Proof: We show that any path from u to v can be transformed into a simple path from u to v which is at least as short. Let the path be denoted [u = s_0, s_1, ..., s_j = v]. We proceed by induction on the number of pairs (i,j) (with i \neq j) such that s_i = s_j, which is countable. When there are zero such pairs, the path is already simple, and nothing needs to be done. Otherwise, we transform the path into another path with fewer such pairs but equal or lesser weight by removing the vertices s_i, s_{i+1}, ..., s_{j-1} from the path. The weight of the path therefore decreases by an amount equal to the weight of the cycle s_i, s_{i+1}, ..., s_j = s_i, which is nonnegative. _\blacksquare

Corollary: Assuming our graphs have no cycles of negative weight, the restriction that the shortest paths be simple is immaterial. Therefore, we will assume in the foregoing discussion that our graphs have no cycles of negative weight, for the problem of finding shortest simple paths in graphs containing negative-weight cycles is NP-complete.

Corollary: In a finite connected graph, a shortest path always exists. (To prove this we simply use the fact that the graph has a finite number of simple paths, and only simple paths need be considered. So one of them must be the shortest.)


Three variations of the shortest path algorithm exist, and they are discussed in the following sections.

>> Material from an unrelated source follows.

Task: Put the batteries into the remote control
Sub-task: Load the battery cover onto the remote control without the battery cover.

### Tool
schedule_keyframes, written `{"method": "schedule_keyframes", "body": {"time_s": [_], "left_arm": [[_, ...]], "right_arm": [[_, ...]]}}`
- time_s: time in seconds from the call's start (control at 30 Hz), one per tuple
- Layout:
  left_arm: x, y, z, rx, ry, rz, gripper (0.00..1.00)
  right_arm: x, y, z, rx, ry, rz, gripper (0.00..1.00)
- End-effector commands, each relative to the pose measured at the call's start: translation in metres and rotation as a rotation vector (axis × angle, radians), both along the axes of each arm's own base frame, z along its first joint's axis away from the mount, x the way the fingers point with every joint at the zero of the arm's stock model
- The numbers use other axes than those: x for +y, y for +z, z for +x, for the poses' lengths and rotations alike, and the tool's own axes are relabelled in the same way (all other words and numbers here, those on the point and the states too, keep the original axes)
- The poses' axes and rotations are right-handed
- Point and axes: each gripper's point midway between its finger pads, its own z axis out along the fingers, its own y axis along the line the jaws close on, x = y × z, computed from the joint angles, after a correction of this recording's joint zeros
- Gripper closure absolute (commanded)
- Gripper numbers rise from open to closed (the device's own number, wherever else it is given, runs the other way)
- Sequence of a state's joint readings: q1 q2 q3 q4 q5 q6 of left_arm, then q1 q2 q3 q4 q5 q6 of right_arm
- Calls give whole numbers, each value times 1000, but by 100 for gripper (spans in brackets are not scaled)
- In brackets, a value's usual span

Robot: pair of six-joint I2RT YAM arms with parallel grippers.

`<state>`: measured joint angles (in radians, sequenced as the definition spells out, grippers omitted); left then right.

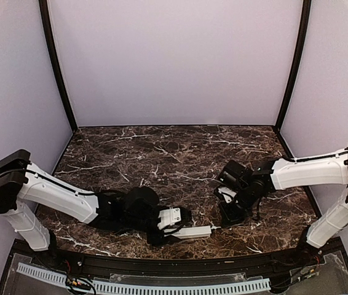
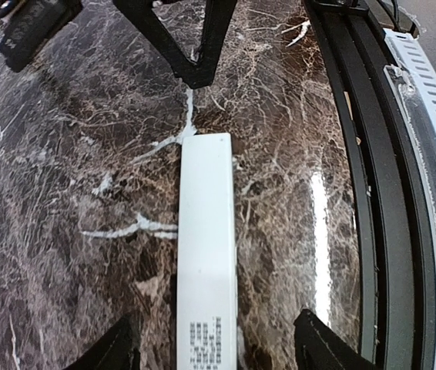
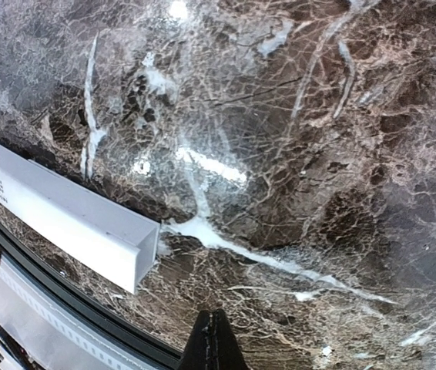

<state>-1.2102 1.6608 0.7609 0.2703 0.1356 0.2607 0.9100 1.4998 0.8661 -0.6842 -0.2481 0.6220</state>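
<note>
One slim white remote control (image 2: pixel 206 254), small print at end, lying flat.

We see a robot test cell, a lab setup: plain pale backdrop panels (image 1: pixel 174 61) in black framing (image 1: pixel 56 61) enclose a marble-patterned surface (image 1: pixel 180 153), with a slotted cable duct (image 1: pixel 162 286) along its near edge.

Bright even light, white glare on the glossy table (image 2: pixel 320 208), soft shadows — top view's edges perhaps bowed.
</note>
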Motion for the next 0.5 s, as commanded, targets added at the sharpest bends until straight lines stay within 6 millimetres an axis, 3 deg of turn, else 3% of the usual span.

  • In the single-pair shortest path problem, there is only one pair (u,v) in the problem set. In other words the shortest path is desired between a single pair of vertices.
  • In the single-source shortest paths problem, the problem set is of the form \{u\} \times V. One vertex, u, is designated the source, and we wish to find the shortest paths from the source to all other vertices. (To solve the analogous single-destination shortest paths problem, we merely reverse the directions of all edges, which reduces it to single-source.)
  • In the all-pairs shortest paths problem, the problem set is V \times V; that is, we wish to know the shortest paths from every vertex to every other vertex.


All the shortest paths algorithms discussed in this article have the same basic approach. At their core, they compute not the shortest paths themselves, but the distances. Using information computed in order to compute the distances, one can easily then reconstruct the paths themselves. They begin with the knowledge that the distance from any vertex to itself is zero, and they overestimate all other distances they need. (By this it is meant that they find a number d_{i,j} for each pair (i,j) under consideration such that the distance from i to j is less than or equal to d_{i,j}.) If (i,j) \in E, then the initial overestimate for the distance from i to j is the weight of the edge (i,j); otherwise it is infinite. At some point, all overestimates will be refined, perhaps gradually, perhaps at once, so that once the algorithm has terminated, they are exactly the correct distances.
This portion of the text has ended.